### DATA EXTRACT
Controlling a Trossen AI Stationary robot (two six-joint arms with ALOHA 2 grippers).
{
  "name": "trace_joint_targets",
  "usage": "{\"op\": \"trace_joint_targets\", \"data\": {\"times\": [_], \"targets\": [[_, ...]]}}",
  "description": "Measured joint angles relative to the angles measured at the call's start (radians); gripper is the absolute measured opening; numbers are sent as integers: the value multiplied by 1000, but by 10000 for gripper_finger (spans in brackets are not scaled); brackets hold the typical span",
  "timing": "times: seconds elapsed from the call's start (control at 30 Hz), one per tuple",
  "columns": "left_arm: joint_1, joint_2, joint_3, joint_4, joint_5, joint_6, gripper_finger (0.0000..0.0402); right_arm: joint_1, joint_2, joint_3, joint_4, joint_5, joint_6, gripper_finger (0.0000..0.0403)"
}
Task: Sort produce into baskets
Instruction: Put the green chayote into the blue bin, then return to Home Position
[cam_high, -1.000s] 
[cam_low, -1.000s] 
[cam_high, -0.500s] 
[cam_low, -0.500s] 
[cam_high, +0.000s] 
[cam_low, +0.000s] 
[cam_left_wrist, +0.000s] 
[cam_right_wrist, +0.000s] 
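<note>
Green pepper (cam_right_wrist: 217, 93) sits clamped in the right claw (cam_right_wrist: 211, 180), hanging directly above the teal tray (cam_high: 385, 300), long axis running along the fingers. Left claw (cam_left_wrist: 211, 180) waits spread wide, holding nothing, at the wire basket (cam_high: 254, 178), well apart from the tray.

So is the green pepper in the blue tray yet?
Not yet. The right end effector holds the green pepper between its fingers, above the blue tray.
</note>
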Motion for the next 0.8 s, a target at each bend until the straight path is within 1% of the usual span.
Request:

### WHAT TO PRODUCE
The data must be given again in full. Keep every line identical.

### SOLUTION TO THIS TASK
Controlling a Trossen AI Stationary robot (two six-joint arms with ALOHA 2 grippers).
{
  "name": "trace_joint_targets",
  "usage": "{\"op\": \"trace_joint_targets\", \"data\": {\"times\": [_], \"targets\": [[_, ...]]}}",
  "description": "Measured joint angles relative to the angles measured at the call's start (radians); gripper is the absolute measured opening; numbers are sent as integers: the value multiplied by 1000, but by 10000 for gripper_finger (spans in brackets are not scaled); brackets hold the typical span",
  "timing": "times: seconds elapsed from the call's start (control at 30 Hz), one per tuple",
  "columns": "left_arm: joint_1, joint_2, joint_3, joint_4, joint_5, joint_6, gripper_finger (0.0000..0.0402); right_arm: joint_1, joint_2, joint_3, joint_4, joint_5, joint_6, gripper_finger (0.0000..0.0403)"
}
Task: Sort produce into baskets
Instruction: Put the green chayote into the blue bin, then return to Home Position
[cam_high, -1.000s] 
[cam_low, -1.000s] 
[cam_high, -0.500s] 
[cam_low, -0.500s] 
[cam_high, +0.000s] 
[cam_low, +0.000s] 
[cam_left_wrist, +0.000s] 
[cam_right_wrist, +0.000s] 
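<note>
Green pepper (cam_right_wrist: 217, 93) sits clamped in the right claw (cam_right_wrist: 211, 180), hanging directly above the teal tray (cam_high: 385, 300), long axis running along the fingers. Left claw (cam_left_wrist: 211, 180) waits spread wide, holding nothing, at the wire basket (cam_high: 254, 178), well apart from the tray.

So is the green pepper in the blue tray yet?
Not yet. The right end effector holds the green pepper between its fingers, above the blue tray.
</note>
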Motion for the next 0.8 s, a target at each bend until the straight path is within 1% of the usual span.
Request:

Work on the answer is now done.